> [Brief]
Below are the records; restate all of them exactly.

=== Begin Enclosure ===

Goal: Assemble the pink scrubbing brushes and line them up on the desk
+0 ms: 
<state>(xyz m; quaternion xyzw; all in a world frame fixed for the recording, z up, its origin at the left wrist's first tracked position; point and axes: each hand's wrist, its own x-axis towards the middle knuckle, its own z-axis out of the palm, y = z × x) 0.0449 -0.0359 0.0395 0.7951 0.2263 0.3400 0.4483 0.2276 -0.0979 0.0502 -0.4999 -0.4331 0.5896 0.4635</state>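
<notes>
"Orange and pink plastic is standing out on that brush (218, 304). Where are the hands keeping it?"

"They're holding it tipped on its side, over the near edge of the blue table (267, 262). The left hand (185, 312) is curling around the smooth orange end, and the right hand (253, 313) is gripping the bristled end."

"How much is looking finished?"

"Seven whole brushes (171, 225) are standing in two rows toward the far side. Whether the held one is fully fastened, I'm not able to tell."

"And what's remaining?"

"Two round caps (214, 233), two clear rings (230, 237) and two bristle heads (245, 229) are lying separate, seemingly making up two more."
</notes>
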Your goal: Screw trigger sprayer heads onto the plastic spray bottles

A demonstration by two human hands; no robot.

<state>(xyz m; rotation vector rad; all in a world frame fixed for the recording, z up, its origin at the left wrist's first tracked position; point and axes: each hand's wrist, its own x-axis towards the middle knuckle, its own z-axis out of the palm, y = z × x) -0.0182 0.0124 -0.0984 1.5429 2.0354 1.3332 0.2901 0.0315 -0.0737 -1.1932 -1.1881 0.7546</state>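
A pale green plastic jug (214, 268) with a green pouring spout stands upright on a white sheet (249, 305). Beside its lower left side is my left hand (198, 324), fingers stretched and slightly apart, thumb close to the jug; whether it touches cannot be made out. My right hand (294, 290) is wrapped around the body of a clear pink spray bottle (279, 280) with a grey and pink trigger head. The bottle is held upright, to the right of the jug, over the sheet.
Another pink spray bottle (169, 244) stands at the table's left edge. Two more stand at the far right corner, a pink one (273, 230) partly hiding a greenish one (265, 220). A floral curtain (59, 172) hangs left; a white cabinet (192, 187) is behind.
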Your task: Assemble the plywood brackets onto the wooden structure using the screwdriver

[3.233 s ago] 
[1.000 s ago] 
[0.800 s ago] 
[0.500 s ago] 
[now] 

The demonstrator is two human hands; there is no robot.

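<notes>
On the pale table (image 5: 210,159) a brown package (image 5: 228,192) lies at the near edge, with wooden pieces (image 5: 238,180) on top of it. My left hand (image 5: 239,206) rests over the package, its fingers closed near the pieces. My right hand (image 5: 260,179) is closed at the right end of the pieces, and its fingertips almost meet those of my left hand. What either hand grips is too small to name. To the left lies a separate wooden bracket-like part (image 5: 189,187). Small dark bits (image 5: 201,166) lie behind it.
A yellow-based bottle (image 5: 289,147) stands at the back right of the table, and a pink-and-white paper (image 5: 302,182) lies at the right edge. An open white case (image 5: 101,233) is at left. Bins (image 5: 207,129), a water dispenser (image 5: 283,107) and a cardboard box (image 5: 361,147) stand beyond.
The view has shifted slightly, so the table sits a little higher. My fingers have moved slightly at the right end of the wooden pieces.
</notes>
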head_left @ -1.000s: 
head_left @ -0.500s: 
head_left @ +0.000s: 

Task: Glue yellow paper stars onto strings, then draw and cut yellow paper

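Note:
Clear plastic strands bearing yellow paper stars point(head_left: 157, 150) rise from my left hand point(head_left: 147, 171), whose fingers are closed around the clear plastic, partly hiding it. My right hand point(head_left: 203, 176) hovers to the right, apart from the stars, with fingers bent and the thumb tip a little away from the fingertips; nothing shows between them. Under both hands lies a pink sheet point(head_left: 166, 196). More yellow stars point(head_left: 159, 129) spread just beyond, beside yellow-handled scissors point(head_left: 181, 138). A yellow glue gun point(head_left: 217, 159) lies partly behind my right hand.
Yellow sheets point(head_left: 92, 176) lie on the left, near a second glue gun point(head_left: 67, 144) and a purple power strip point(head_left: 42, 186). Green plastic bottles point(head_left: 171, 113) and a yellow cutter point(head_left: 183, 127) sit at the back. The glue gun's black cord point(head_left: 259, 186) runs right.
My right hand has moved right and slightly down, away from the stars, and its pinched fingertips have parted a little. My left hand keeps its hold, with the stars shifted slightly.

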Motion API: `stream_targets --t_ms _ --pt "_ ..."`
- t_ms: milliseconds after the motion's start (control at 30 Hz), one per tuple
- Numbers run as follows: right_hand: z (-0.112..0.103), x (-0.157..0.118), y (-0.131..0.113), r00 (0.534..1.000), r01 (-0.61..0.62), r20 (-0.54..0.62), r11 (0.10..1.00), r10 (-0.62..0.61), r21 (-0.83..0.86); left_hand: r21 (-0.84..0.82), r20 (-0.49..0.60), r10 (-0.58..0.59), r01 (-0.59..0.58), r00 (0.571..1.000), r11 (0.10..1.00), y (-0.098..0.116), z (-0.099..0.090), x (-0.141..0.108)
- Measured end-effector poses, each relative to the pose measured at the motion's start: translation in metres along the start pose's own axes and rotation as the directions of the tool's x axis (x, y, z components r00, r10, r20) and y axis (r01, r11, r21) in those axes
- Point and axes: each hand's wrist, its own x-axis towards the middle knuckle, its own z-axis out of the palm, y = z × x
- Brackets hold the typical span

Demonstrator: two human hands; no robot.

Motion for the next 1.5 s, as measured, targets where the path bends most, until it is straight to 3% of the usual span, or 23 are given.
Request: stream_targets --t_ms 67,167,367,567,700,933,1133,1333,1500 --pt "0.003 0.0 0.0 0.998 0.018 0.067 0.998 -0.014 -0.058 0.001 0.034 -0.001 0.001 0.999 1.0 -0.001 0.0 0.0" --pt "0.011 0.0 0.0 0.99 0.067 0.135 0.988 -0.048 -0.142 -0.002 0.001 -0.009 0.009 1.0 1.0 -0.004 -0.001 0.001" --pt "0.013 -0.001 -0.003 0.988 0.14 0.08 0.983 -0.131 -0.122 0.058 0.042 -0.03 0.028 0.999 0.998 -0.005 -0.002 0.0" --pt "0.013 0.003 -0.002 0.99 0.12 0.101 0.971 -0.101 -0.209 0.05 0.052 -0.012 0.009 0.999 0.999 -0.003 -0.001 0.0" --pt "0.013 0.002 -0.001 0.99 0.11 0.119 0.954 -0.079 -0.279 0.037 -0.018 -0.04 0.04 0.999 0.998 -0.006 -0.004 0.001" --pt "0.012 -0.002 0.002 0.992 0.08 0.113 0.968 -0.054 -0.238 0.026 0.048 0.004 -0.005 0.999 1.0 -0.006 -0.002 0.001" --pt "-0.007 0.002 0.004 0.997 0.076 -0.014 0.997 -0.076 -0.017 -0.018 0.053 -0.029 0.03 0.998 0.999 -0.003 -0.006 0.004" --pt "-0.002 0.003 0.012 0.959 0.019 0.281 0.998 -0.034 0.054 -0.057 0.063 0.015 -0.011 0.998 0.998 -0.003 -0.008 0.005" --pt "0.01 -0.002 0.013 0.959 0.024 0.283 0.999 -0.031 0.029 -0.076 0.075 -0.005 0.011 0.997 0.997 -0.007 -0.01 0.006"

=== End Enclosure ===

> [Solution to this task]
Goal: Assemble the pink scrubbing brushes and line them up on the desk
+0 ms: 
<state>(xyz m; quaternion xyzw; all in a world frame fixed for the recording, z up, its origin at the left wrist's first tracked position; point and axes: each hand's wrist, its own x-axis towards the middle knuckle, its own z-axis out of the palm, y = z × x) 0.0449 -0.0359 0.0395 0.7951 0.2263 0.3400 0.4483 0.2276 -0.0979 0.0502 -0.4999 -0.4331 0.5896 0.4635</state>
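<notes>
"Orange and pink plastic is standing out on that brush (218, 304). Where are the hands keeping it?"

"They're holding it tipped on its side, over the near edge of the blue table (267, 262). The left hand (185, 312) is curling around the smooth orange end, and the right hand (253, 313) is gripping the bristled end."

"How much is looking finished?"

"Seven whole brushes (171, 225) are standing in two rows toward the far side. Whether the held one is fully fastened, I'm not able to tell."

"And what's remaining?"

"Two round caps (214, 233), two clear rings (230, 237) and two bristle heads (245, 229) are lying separate, seemingly making up two more."
</notes>
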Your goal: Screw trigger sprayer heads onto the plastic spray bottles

A demonstration by two human hands; no robot.

<state>(xyz m; rotation vector rad; all in a world frame fixed for the recording, z up, its origin at the left wrist's first tracked position; point and axes: each hand's wrist, its own x-axis towards the middle knuckle, its own z-axis out of the palm, y = z × x) -0.0182 0.0124 -0.0984 1.5429 2.0354 1.3332 0.2901 0.0315 -0.0737 -1.1932 -1.1881 0.7546</state>
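A pale green plastic jug (214, 268) with a green pouring spout stands upright on a white sheet (249, 305). Beside its lower left side is my left hand (198, 324), fingers stretched and slightly apart, thumb close to the jug; whether it touches cannot be made out. My right hand (294, 290) is wrapped around the body of a clear pink spray bottle (279, 280) with a grey and pink trigger head. The bottle is held upright, to the right of the jug, over the sheet.
Another pink spray bottle (169, 244) stands at the table's left edge. Two more stand at the far right corner, a pink one (273, 230) partly hiding a greenish one (265, 220). A floral curtain (59, 172) hangs left; a white cabinet (192, 187) is behind.
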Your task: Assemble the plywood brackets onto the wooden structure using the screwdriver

[3.233 s ago] 
[1.000 s ago] 
[0.800 s ago] 
[0.500 s ago] 
[now] 

The demonstrator is two human hands; there is no robot.

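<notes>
On the pale table (image 5: 210,159) a brown package (image 5: 228,192) lies at the near edge, with wooden pieces (image 5: 238,180) on top of it. My left hand (image 5: 239,206) rests over the package, its fingers closed near the pieces. My right hand (image 5: 260,179) is closed at the right end of the pieces, and its fingertips almost meet those of my left hand. What either hand grips is too small to name. To the left lies a separate wooden bracket-like part (image 5: 189,187). Small dark bits (image 5: 201,166) lie behind it.
A yellow-based bottle (image 5: 289,147) stands at the back right of the table, and a pink-and-white paper (image 5: 302,182) lies at the right edge. An open white case (image 5: 101,233) is at left. Bins (image 5: 207,129), a water dispenser (image 5: 283,107) and a cardboard box (image 5: 361,147) stand beyond.
The view has shifted slightly, so the table sits a little higher. My fingers have moved slightly at the right end of the wooden pieces.
</notes>
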head_left @ -1.000s: 
head_left @ -0.500s: 
head_left @ +0.000s: 

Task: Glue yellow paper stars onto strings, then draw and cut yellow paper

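Note:
Clear plastic strands bearing yellow paper stars point(head_left: 157, 150) rise from my left hand point(head_left: 147, 171), whose fingers are closed around the clear plastic, partly hiding it. My right hand point(head_left: 203, 176) hovers to the right, apart from the stars, with fingers bent and the thumb tip a little away from the fingertips; nothing shows between them. Under both hands lies a pink sheet point(head_left: 166, 196). More yellow stars point(head_left: 159, 129) spread just beyond, beside yellow-handled scissors point(head_left: 181, 138). A yellow glue gun point(head_left: 217, 159) lies partly behind my right hand.
Yellow sheets point(head_left: 92, 176) lie on the left, near a second glue gun point(head_left: 67, 144) and a purple power strip point(head_left: 42, 186). Green plastic bottles point(head_left: 171, 113) and a yellow cutter point(head_left: 183, 127) sit at the back. The glue gun's black cord point(head_left: 259, 186) runs right.
My right hand has moved right and slightly down, away from the stars, and its pinched fingertips have parted a little. My left hand keeps its hold, with the stars shifted slightly.
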
Motion API: `stream_targets --t_ms _ --pt "_ ..."`
- t_ms: milliseconds after the motion's start (control at 30 Hz), one per tuple
- Numbers run as follows: right_hand: z (-0.112..0.103), x (-0.157..0.118), y (-0.131..0.113), r00 (0.534..1.000), r01 (-0.61..0.62), r20 (-0.54..0.62), r11 (0.10..1.00), r10 (-0.62..0.61), r21 (-0.83..0.86); left_hand: r21 (-0.84..0.82), r20 (-0.49..0.60), r10 (-0.58..0.59), r01 (-0.59..0.58), r00 (0.571..1.000), r11 (0.10..1.00), y (-0.098..0.116), z (-0.099..0.090), x (-0.141..0.108)
- Measured end-effector poses, each relative to the pose measured at the motion's start: translation in metres along the start pose's own axes and rotation as the directions of the tool's x axis (x, y, z components r00, r10, r20) and y axis (r01, r11, r21) in those axes
- Point and axes: each hand's wrist, its own x-axis towards the middle knuckle, its own z-axis out of the palm, y = z × x
- Brackets hold the typical span

Demonstrator: two human hands; no robot.

Motion for the next 1.5 s, as measured, targets where the path bends most, until it is straight to 3% of the usual span, or 23 are given.
Request: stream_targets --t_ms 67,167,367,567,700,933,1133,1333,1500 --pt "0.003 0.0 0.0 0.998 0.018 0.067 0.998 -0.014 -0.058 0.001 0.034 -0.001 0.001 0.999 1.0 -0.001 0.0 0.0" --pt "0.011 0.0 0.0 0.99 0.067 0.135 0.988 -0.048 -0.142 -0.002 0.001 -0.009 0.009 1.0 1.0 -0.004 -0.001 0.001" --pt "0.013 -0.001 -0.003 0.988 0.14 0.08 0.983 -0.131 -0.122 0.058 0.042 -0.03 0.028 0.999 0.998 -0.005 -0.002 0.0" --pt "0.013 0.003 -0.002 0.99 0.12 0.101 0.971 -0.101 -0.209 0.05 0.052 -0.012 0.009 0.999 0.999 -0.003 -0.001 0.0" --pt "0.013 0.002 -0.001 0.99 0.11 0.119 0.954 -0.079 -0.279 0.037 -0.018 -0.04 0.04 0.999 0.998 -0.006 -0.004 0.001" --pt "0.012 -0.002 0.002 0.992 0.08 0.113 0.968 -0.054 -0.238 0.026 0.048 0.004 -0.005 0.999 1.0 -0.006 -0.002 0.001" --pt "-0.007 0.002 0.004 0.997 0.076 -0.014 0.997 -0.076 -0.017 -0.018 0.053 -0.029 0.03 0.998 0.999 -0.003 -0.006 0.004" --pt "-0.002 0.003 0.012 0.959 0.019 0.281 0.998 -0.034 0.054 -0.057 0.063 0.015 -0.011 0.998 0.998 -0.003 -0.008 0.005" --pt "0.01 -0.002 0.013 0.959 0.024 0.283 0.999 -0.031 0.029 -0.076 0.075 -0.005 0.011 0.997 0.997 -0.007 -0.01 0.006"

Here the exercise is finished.